Ale niezręcznym i niewypowiedzianym faktem jest to, że nie można teraz znaleźć nowego pokoju. Po pogromie z 7 października 2023 r. z pewnością nawet dla najmroczniejszych musi być oczywiste, że „rozwiązanie dwupaństwowe” to tylko zaklęcie wypowiadane przez ludzi, którzy chcą wyglądać na poważnych, ale tak naprawdę nie myślą. Idea suwerennego państwa arabskiego tuż obok serca Izraela, rządzonego przez Hamas lub coś w tym rodzaju i oddzielonego od państwa żydowskiego jedynie płotem i grabionym pasem, jest tak absurdalna, że zdumiewające jest, że ktoś to sugeruje . Kto jednak zdaniem zwolenników tego „rozwiązania” będzie rządził takim państwem? Gdyby tyran Syrii, Bashar al-Assad, dokonał takiej masakry, mocarstwa zachodnie wściekle potępiłyby go za „zabijanie własnego narodu” i być może zbombardowano go. Ale człowiek odpowiedzialny za zabójstwo w Kairze, Abdel Fattah el-Sisi, wkrótce potem został prezydentem swojego kraju z błogosławieństwem Departamentu Stanu, Białego Domu i wszystkich innych arbitrów moralnych na Bliskim Wschodzie. Od tego czasu kraje zachodnie przynajmniej nie były tak entuzjastycznie nastawione do demokracji w arabskim świecie muzułmańskim. Nie porzucą jednak utopijnej fantazji, że jeszcze jeden wstrząs stworzy miłość i sprawiedliwość na brzegach Jordanu. Na co moja odpowiedź brzmi: „Na czym tak naprawdę ci zależy?” Czy troszczysz się o jakiś fantazyjny złoty świt, któremu wszędzie towarzyszą Nagrody Nobla? A może chcesz polepszyć sytuację ludności zamieszkującej…

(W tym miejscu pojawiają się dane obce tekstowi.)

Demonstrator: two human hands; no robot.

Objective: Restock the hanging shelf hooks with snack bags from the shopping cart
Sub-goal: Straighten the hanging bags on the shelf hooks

Czytaj więcej@ISIDEWITH4mos4MO
Czy przedłożyłbyś próbę osiągnięcia pokoju na Bliskim Wschodzie nad potencjalne konsekwencje tych wysiłków w świecie rzeczywistym i dlaczego?
@ISIDEWITH4mos4MO
Biorąc pod uwagę złożoność konfliktu izraelsko-palestyńskiego, czy uważasz, że Stany Zjednoczone mogą rzeczywiście przyczynić się do pokoju, czy też powinny się wycofać i dlaczego?